Lonely Out Here
by eiffel.tower.girl
Summary: PostESB, preRotJ. Leia’s ramblings, trying to understand what Han meant by ‘I know.’


**Lonely Out Here** by eiffel.tower.girl

_Post-ESB, pre-RotJ. Leia's ramblings, trying to understand what Han meant by 'I know.' _

* * *

So what I want to know is: what was with the 'I know'?

I mean, think about it. 'I love you.' 'I know.' Doesn't that seem kind of… uncaring? Inconsiderate? I mean, I had just pledged everything to him, everything in three little words, and all he could respond with was 'I know.'

Maybe he doesn't care. That's why. Maybe he doesn't feel the same way.

But…

But…

I was going to say that he has to feel the same way, and how could he be indifferent to me when I love him so much and that that was impossible. But it's not. What do I think gives me proof that he loves me back? His kiss? His smile?

There's nothing to prove it.

I have dreams about it nearly every night. In my dreams, I'm shouting that I love him on Cloud City, just before he goes into carbonite. There's this mist around his eyes that takes a while to clear, and when it does he's looking right at me, his eyes hard, or cold, or… I don't know. Just… stiff.
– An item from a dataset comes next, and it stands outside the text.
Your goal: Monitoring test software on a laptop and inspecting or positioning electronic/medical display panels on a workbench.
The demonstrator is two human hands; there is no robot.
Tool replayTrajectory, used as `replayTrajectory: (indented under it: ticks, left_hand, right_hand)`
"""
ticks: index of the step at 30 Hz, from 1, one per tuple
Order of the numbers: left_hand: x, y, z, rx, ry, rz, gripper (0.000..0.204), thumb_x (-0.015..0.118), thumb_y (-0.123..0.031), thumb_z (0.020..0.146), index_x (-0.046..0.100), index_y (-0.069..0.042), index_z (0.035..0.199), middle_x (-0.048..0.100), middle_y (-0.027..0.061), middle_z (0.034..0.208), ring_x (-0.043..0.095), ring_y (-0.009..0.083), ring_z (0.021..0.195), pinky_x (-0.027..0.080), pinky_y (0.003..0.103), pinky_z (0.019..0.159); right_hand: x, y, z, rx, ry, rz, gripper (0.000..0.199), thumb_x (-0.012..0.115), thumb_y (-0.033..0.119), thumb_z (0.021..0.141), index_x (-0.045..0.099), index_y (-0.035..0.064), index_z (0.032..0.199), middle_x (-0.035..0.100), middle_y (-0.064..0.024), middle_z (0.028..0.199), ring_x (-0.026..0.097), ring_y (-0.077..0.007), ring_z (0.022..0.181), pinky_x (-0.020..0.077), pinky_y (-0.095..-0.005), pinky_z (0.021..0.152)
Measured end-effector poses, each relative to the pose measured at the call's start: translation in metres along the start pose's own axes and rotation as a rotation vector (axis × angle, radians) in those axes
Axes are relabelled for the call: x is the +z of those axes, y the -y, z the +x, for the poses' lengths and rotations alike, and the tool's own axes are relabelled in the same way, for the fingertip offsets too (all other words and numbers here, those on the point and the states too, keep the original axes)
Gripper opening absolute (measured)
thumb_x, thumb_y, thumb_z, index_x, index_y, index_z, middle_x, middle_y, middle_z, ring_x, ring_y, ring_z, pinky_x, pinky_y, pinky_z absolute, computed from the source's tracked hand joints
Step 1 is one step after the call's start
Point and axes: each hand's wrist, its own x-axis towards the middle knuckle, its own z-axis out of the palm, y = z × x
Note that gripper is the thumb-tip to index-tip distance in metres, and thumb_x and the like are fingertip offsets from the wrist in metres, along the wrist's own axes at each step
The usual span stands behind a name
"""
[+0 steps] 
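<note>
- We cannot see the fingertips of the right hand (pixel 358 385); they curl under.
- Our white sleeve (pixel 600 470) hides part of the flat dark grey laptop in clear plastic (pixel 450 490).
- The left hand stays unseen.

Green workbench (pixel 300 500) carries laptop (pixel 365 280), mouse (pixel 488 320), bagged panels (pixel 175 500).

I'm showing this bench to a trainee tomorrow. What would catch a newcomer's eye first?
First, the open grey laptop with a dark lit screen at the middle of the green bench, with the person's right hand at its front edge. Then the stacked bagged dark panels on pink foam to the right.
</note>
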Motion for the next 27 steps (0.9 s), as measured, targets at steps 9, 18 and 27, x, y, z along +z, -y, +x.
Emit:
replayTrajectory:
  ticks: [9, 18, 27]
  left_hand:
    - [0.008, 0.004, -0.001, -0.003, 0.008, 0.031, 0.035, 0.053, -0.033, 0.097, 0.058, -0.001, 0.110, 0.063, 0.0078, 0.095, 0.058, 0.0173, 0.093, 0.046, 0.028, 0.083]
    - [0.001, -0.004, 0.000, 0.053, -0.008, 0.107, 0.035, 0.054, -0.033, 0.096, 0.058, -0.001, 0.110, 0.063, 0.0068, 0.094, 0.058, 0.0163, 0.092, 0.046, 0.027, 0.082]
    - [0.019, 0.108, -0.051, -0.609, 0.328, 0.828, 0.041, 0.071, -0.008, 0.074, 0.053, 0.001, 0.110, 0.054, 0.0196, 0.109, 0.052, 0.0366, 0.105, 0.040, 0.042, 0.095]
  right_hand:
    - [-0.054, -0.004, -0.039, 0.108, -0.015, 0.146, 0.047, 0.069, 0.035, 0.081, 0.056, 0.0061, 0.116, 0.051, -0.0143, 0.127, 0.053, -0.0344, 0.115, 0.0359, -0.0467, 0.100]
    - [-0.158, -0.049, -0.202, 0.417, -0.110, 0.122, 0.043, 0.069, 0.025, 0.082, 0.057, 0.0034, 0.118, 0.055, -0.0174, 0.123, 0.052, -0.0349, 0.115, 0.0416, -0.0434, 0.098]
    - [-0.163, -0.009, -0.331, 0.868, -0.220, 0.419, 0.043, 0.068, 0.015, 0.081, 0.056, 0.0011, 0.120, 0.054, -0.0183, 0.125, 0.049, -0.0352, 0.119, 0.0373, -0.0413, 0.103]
And he says, 'No.' One word that really means nothing in response to what I said yet seems to mean everything, to mean the answer I was dreading, to mean my world is falling apart, to mean he doesn't love me.

And then instead of being lowered into the freezing chamber he seems to fall in suddenly, and when he falls, I fall, and suddenly I'm falling down a long, huge black shaft like Luke must've after his battle with Vader. And as I fall I can still hear everything that was said after Han was frozen.

'He's alive. And in perfect hibernation.'

And the cold, heartless mechanical breathing of Darth Vader.

And I'm falling and falling and then I see a white light below and I think I see Han's face in it and I'm falling towards him, but even as I fall he's still the same distance away and I can't get to him. And then he whispers 'no' again, only softer and my eyes fill up with tears when he says it and then I'm back on that landing platform and I see that stupid bounty hunter's ship take off and take Han with him.

And I don't know if I'll ever see him again.

And then I'm all alone on the platform and I break down and start crying, start sobbing and I just keep thinking _he doesn't love you, he doesn't love you._ And then a stormtrooper comes out and shoots me and when I wake up I'm back in my bed and I'm crying and I'm usually awake crying for the rest of the night.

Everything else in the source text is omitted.